Can't encode transcription: adding 0 automatically at start of ground truth file. #172

jayawantkarale · 2020-06-30T08:48:14Z

Can't encode transcription: ' 0अंशक्लृप्ति ( aṁśa-kḷpti) f. A division into parts औपाधिक्यंशक्लृप्तिर्घटग-' in language ''

Above error display during training process. while providing ground truth text we given input as
'अंशक्लृप्ति ( aṁśa-kḷpti) f.
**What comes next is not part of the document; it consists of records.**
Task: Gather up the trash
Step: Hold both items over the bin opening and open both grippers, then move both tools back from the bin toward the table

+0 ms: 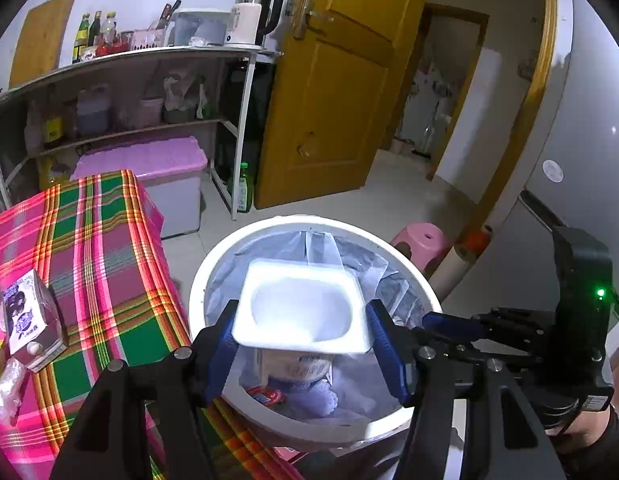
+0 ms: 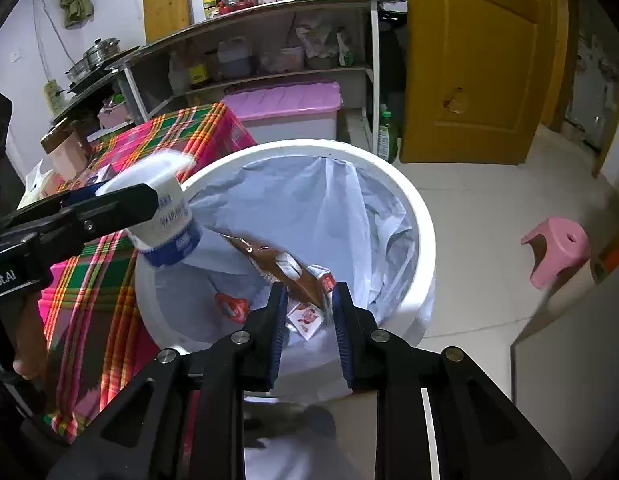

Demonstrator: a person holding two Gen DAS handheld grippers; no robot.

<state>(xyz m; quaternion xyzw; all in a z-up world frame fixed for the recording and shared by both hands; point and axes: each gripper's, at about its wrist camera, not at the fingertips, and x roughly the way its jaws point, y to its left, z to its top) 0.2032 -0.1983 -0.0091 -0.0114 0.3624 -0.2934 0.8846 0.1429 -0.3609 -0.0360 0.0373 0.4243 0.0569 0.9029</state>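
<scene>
My left gripper (image 1: 303,336) is shut on a white yogurt cup (image 1: 305,308) with a blue band, held upright over the white trash bin (image 1: 197,280). The cup also shows in the right wrist view (image 2: 165,216) at the bin's left rim (image 2: 425,240). My right gripper (image 2: 309,312) is over the bin, its jaws slightly apart around the end of a brown snack wrapper (image 2: 285,268) that hangs into the liner. A red wrapper (image 2: 231,306) and a small printed packet (image 2: 307,318) lie in the bin.
A plaid-covered table (image 1: 105,264) stands left of the bin with a milk carton (image 1: 33,316) and plastic wrappers (image 1: 7,392) on it. A pink stool (image 2: 557,248), a yellow door (image 2: 477,60), a pink-lidded box (image 2: 289,112) and a shelf rack (image 1: 121,92) surround the spot.
</scene>
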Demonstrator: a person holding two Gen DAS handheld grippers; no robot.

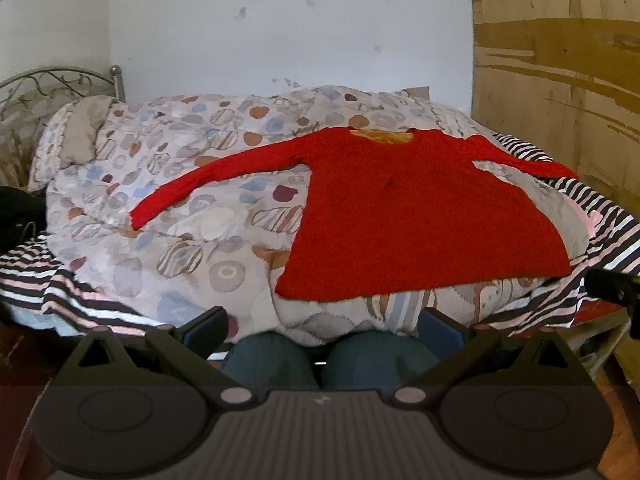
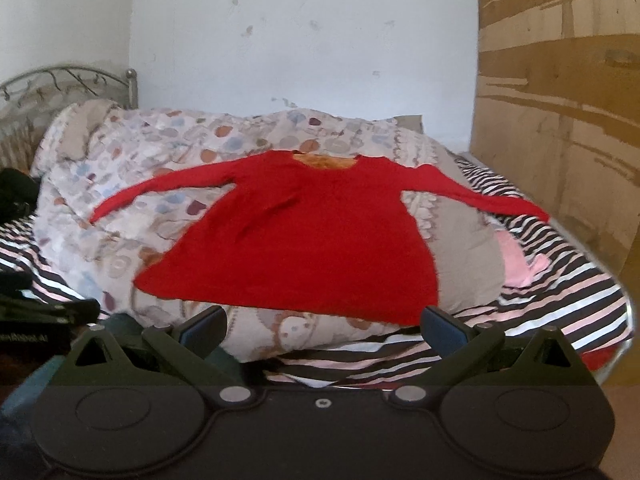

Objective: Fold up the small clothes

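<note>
A red long-sleeved top (image 1: pixel 400 216) lies flat on the patterned quilt (image 1: pixel 180 184), both sleeves spread wide and its neckline toward the wall. The right wrist view shows the same red top (image 2: pixel 304 240) with its hem nearest me. My left gripper (image 1: pixel 324 326) is open, held back from the bed edge, short of the hem and above a person's knees in blue trousers (image 1: pixel 320 360). My right gripper (image 2: pixel 324 326) is open too, just short of the hem, with nothing between its fingers.
A striped sheet (image 2: pixel 540 280) covers the bed under the quilt. Pink cloth (image 2: pixel 516 264) lies right of the top. A metal headboard (image 1: pixel 52 80) stands at the left, a wooden panel (image 1: pixel 560 80) at the right. The other gripper's dark tip (image 1: pixel 616 288) shows at the right edge.
</note>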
A division into parts औपाधिक्यंशक्लृप्तिर्घटग-' but during training process it append 0 at start of line.
so this also add o after performing ocr extraction using newly genrated traineddata.
why it is adding 0 in start of ground truth line.
Please help me to resolve the issue.

wrznr · 2020-06-30T12:02:23Z

@jayawantkarale Without sample data, it is not possible to assist you since we cannot reproduce the erroneous behavior. If you could provide us with a minimal example which causes your issue?

jayawantkarale · 2020-07-03T05:14:00Z

@wrznr thanks for your prompt reply. This erroneous behavior appear while training on large dataset. it is not possible to upload whole data, I am trying to reproduce same behavior on small sample data. so after getting error on small dataset i will upload sample data.

Shreeshrii · 2020-07-03T06:33:45Z

Can't encode transcription: ' 0अंशक्लृप्ति ( aṁśa-kḷpti) f. A division into parts औपाधिक्यंशक्लृप्तिर्घटग-' in language ''

Try to find the above text in your large dataset. Then using uniview or similar utility check whether there is any unprintable/invisible character in the line.

jayawantkarale · 2020-07-07T09:43:21Z

I am able to reproduce same behaviour on smaller dataset, on attaching dataset along with its log file.
Now it is attaching 0 at start of most of the lines, and gives error can't encode transcription.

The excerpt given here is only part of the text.